Lab Meeting, 10/12/11

Posted on October 12, 2011 by jpillow

This week we discussed a recent paper from Anne Churchland and colleagues:

Variance as a Signature of Neural Computations during Decision Making,
Anne. K. Churchland, R. Kiani, R. Chaudhuri, Xiao-Jing Wang, Alexandre Pouget, & M.N. Shadlen. Neuron, 69:4 818-831 (2011).

This paper examines the variance of spike counts in area LIP during the “random dots” decision-making task. While much has been made of (trial-averaged) spike rates in these neurons (specifically, the tendency to “ramp” linearly during decision-making), little has been made of their variability.

The paper’s central goal is to divide the net spike count variance (measured in 60ms bins) into two fundamental components, in accordance with a doubly stochastic modulated renewal model of the response. We can formalize this as follows: let $X$ denote the external (“task”) variables on a single trial (motion stimulus, saccade direction, etc), let $\lambda(t)$ denote the time-varying (“command”) spike rate on that trial, and let $N(t)$ represent the actual (binned) spike counts. The model specifies the final distribution over spike counts $P(N(t)|X)$ in terms of two underlying distributions (hence “doubly stochastic”):

$P(\lambda(t) | X)$ – the distribution over rate given the task variables. This is the primary object of interest; $\lambda(t)$ is the “desired” rate that the neuron uses to encode the animal’s decision on a particular trial.
$P(N(t) | \lambda(t))$ – the distribution over spike counts given a particular spike rate. This distribution represents “pure noise” reflecting the Poisson-like spiking variability in spike time arrivals, and is to be disregarded / averaged out for purposes of the quantities computed by LIP neurons.

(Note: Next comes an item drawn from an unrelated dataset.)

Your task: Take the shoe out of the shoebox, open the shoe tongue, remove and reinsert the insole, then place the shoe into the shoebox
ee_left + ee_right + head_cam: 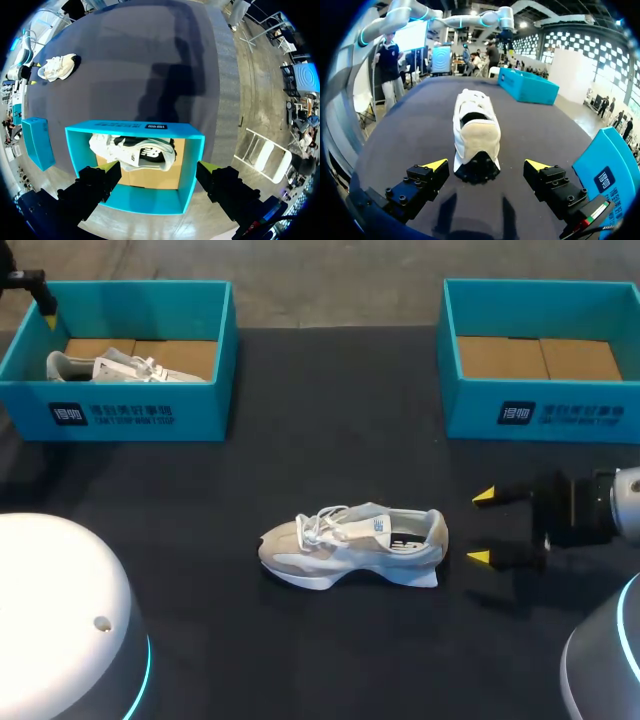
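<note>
Table (330,440): dark surface, carrying two teal boxes along its far edge, well apart.

Left shoebox (130,418): open, with a second white shoe (125,367) lying on its cardboard floor. Right shoebox (540,420): open, with only bare cardboard showing inside.

Shoe (352,545): white and beige, standing on its sole near the table's middle and outside both boxes. Its toe points to my left and its heel faces my right arm. The laces look loose over the tongue. The opening is dark inside, and I cannot tell whether the insole is seated.

Right pincer (481,528): spread wide, low over the table just behind the heel, touching nothing and holding nothing.

Left pincer (160,170): also spread wide, hanging above the left shoebox with nothing held.

Assessment: the take-out step looks complete and the tongue-and-insole work appears to be the step in hand.

Requirement for the next move: the right fingers should close across the heel to steady the shoe. The left arm would have to come over from the box to lift the tongue clear of the laces, since one pincer alone will likely drag the shoe along the table.
</note>
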Robot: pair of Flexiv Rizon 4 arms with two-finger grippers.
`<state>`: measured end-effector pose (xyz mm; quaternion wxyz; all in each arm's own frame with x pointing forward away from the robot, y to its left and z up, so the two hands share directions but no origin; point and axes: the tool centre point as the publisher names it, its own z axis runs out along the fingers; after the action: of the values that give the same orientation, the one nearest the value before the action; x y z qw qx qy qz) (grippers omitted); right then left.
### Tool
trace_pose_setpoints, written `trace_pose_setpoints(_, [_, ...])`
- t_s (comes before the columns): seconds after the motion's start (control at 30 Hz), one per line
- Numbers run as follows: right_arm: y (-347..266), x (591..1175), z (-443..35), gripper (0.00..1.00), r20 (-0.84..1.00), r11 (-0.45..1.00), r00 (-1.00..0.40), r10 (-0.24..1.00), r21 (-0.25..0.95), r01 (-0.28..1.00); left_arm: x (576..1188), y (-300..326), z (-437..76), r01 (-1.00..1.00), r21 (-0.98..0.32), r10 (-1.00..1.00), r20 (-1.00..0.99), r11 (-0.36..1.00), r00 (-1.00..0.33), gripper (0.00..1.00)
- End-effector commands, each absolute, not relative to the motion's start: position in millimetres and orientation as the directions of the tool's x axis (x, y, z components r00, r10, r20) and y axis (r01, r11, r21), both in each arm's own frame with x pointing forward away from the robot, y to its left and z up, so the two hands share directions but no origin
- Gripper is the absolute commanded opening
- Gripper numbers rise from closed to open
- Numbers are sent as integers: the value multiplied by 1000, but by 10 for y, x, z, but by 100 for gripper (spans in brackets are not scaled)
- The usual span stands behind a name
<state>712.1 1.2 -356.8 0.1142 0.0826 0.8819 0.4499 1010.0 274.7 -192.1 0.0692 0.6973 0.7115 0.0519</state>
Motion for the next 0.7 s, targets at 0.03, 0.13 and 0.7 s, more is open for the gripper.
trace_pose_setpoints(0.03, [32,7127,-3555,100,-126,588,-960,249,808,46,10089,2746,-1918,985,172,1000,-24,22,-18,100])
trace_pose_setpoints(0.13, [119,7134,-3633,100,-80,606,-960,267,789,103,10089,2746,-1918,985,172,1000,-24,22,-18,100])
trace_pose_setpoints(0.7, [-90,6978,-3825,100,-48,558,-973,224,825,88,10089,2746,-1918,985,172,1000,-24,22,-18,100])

So we can think of this as a kind of “cascade” model: $X \longrightarrow \lambda(t) \longrightarrow N(t)$ , where each of those arrows implies some kind of noisy encoding process.

The law of total variance states essentially that the total variance of $N|X$ is the sum of the “rate” variance of $\lambda | X$ and the average point-process variance $N|\lambda$ , averaged across $\lambda$ . Technically, the first of these (the quantity of interest here) is called the “variance of the conditional expectation” (or varCE, as it says on the t-shirt)—this terminology comes from the fact that $\lambda$ is the conditional expectation of $N|X$ , and we’re interested in its variability, or $\mathrm{var}( E[N|X] )$ . The approach taken here is to assume that spiking process $N|\lambda$ is governed by a (modulated) renewal process, meaning that there is a linear relationship between $\lambda$ and the variance of $N|\lambda$ . That is, $\mathrm{var}(N|\lambda) = \phi \lambda$ . For a Poisson process, we would have $\phi = 1$ , since variance is equal to mean.

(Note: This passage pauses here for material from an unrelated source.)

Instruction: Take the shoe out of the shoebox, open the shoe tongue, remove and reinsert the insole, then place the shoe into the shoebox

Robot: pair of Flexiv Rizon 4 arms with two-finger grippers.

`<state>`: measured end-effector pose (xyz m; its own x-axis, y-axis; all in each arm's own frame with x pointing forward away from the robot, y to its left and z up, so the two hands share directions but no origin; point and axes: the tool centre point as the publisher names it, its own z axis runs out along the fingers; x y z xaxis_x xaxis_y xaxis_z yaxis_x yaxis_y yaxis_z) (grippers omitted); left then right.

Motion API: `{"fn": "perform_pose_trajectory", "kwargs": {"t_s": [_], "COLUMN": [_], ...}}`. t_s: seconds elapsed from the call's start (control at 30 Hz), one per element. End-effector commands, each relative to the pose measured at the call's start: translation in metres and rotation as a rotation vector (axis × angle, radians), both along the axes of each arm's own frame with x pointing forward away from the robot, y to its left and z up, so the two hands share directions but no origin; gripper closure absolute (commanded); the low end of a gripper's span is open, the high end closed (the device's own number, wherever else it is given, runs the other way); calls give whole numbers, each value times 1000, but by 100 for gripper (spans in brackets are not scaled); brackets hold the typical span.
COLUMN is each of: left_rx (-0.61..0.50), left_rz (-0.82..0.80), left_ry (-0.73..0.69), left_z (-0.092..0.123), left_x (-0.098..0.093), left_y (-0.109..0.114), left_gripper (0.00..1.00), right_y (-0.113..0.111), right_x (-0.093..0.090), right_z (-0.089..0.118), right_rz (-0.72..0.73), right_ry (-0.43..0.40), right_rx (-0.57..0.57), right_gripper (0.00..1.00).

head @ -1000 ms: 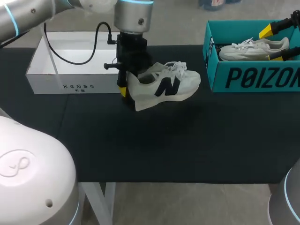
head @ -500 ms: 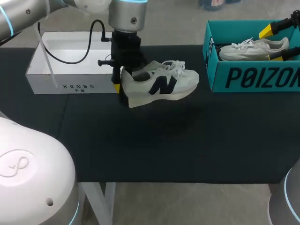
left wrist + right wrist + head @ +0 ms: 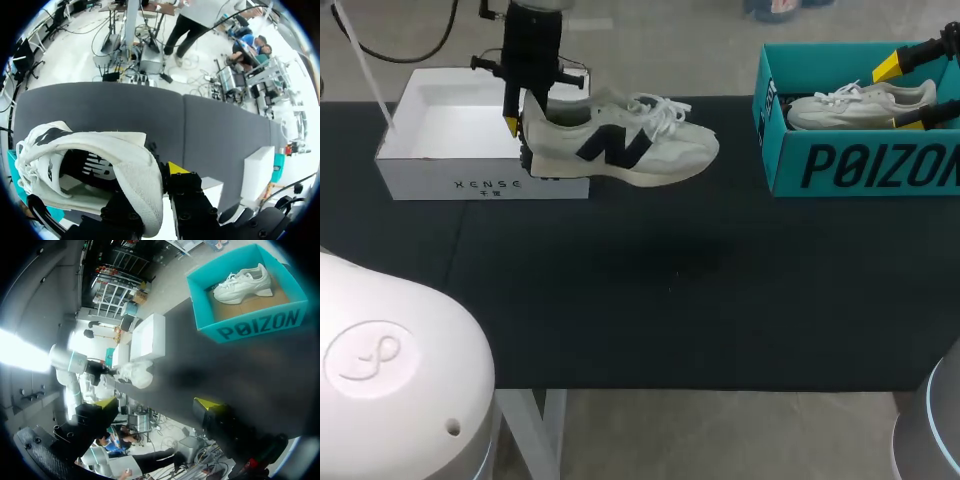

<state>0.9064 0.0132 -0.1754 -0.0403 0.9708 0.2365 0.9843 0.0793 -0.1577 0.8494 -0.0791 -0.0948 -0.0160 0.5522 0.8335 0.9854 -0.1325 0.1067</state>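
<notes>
Down at the near side, the dark table has nothing on it in the middle of the head picture.

Further back, in the upper left, my left gripper hangs above the table and holds the white shoe. Its fingers are closed on the heel, one inside the shoe and one outside, as the left wrist view shows. The shoe lies flat in the air, toe pointing to the right. Its heel is at the right front corner of the white box.

A second ago the shoe was nearer the middle of the picture, with its toe tipped up. Since then the arm has carried it left and further back, and has made it level. I think this means the last step is under way: putting the shoe into the box. It is not inside yet, and the shoe has to go over the box wall first.

Farthest back, in the upper right, a teal box holds a second shoe. My right gripper waits above that box with its fingers wide apart, holding nothing.
</notes>
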Motion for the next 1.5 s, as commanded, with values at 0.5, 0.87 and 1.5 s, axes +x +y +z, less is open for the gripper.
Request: {"fn": "perform_pose_trajectory", "kwargs": {"t_s": [0.5, 0.87, 1.5], "left_rx": [-5, -56, 16], "left_rz": [4, -115, -138], "left_ry": [26, -74, -76], "left_z": [2, -11, -8], "left_x": [8, 66, 162], "left_y": [2, 94, 183], "left_gripper": [100, 100, 100], "right_y": [0, 0, 0], "right_x": [1, 1, 1], "right_z": [0, 0, 0], "right_rz": [0, 0, 0], "right_ry": [2, 2, 2], "right_rx": [-3, -3, -3], "right_gripper": [0, 0, 0]}}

The authors’ approach to data analysis in this paper is as follows:

estimate $\phi$ from data, identifying it with the smallest Fano factor observed in the data. (This assumes that $\mathrm{var}(\lambda|X)$ is zero at this point, so the observed variability is only due to renewal spiking, and ensures varCE is never negative.)
Estimate $\textrm{varCE}$ as $\mathrm{var}(N) - \phi \lambda(t)$ in each time bin.

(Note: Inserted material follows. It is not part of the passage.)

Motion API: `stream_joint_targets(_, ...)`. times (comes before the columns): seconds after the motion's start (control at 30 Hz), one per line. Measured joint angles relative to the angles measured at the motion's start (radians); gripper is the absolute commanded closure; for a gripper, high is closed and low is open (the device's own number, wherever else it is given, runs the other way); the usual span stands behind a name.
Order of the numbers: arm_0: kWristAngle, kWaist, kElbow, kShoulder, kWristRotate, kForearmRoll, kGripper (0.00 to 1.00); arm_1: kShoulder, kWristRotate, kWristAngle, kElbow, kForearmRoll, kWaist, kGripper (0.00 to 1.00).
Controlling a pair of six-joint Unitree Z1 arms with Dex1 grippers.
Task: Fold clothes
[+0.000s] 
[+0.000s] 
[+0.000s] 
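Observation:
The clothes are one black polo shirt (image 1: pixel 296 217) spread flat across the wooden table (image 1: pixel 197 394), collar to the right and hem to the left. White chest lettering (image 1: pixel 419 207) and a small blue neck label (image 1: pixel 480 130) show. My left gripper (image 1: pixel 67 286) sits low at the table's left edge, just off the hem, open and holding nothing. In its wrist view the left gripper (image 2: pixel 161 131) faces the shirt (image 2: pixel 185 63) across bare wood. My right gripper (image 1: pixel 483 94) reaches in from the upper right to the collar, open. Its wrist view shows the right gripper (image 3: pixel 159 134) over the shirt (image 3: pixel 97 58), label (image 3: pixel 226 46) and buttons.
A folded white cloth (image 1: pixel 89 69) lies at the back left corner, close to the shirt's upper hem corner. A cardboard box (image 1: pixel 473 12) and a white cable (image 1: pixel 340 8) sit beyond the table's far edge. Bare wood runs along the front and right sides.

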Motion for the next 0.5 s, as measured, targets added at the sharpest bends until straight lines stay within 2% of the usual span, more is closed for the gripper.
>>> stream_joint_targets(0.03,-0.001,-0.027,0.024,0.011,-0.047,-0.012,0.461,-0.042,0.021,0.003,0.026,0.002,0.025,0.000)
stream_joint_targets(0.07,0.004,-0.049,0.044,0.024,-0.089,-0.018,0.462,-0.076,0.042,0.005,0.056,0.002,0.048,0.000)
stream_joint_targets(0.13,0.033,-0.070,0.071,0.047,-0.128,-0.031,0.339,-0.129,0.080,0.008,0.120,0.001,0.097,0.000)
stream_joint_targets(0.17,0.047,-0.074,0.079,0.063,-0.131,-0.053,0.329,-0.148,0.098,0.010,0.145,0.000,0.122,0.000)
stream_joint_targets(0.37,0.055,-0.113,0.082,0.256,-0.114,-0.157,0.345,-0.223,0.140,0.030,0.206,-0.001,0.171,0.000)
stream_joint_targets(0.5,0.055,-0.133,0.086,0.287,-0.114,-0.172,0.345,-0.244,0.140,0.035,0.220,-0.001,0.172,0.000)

The take-home conclusion is that the variance of $\lambda(t)|X$ (i.e., the varCE), is consistent with $\lambda(t)$ evolving according to a drift-diffusion model (DDM): it grows linearly with time, which is precisely the prediction of the DDM (aka “diffusion to bound” or “bounded accumulator” model, equivalent to a Wiener process plus linear drift). This rules out several competing models of LIP responses (e.g., a time-dependent scaling of i.i.d. Gaussian response noise), but is roughly consistent with both the population coding framework of Pouget et al (‘PPC’) and a line attractor model from XJ Wang. (This sheds some light on the otherwise miraculous confluence of authors on this paper, for which Anne surely deserves high diplomatic honors).

Comments:

The assumption of renewal process variability (variance proportional to rate with fixed ratio $\phi$ ) seems somewhat questionable for real neurons. For a Poisson neuron with absolute refractory period, or a noisy integrate-and-fire neuron, the variance in $N|\lambda$ will be an upside-down $U$ -shaped function of spike rate: variance will increase with rate up to a point, but will then go down again to zero as the spike rate bumps up against the refractory period. This would substantially affect the estimates of varCE at high spike rates (making it higher than reported here) This doesn’t seem likely to threaten any of the paper’s basic conclusions here, but it seems a bit worrying to prescribe as a general method.
Memming pointed out that you could explicitly fit the doubly-stochastic model to data, which would get around making this “renewal process” assumption and provide a much more powerful descriptive model for analyzing the code in LIP. In other words: from the raw spike train data, directly estimate parameters governing the distributions $P(\lambda|X)$ and $P(N|\lambda)$ . The resulting model would explicitly specify the stochastic spiking process given $\lambda$ , as well as the distribution over rates $\lambda$ given $X$ . Berry & Meister used a version of this in their 1998 JN paper, referred to as a “free firing rate model”: assume that the stimulus gives rise to some time-varying spike rate, and that the spikes are then governed by a point process (e.g. renewal, Poisson with refractory period, etc) with that given rate. This would allow you to look at much more than just variance (i.e., you have access to any higher moments you want, or other statistics like ISI distributions), and do explicit model comparison.
General philosophical point: the doubly stochastic formulation makes for a nice statistical model, but it’s not entirely clear to me how to interpret the two kinds of stochasticity. Specifically, is the variability in $\lambda(t) | X$ due to external noise in the moving dots stimulus itself (which contains slightly different dots on each trial), or noise in the responses of earlier sensory neurons that project to LIP? If it’s the former, then $\lambda(t)$ should be identical across repeats with the same noise dots. If the latter, then it seems we don’t want to think of $\lambda$ as pure signal—it reflects point process noise from neurons earlier in the system, so it’s not clear what we gain by distinguishing the two kinds of noise. (Note that the standard PPC model is not doubly stochastic in this sense—the only noise between $X$ , the external quantity of interest, and $N$ , the spike count, is the vaunted “exponential family with linear sufficient statistics” noise; PPC tells how to read out the spikes to get a posterior distribution over $X$ , not over $\lambda$ ).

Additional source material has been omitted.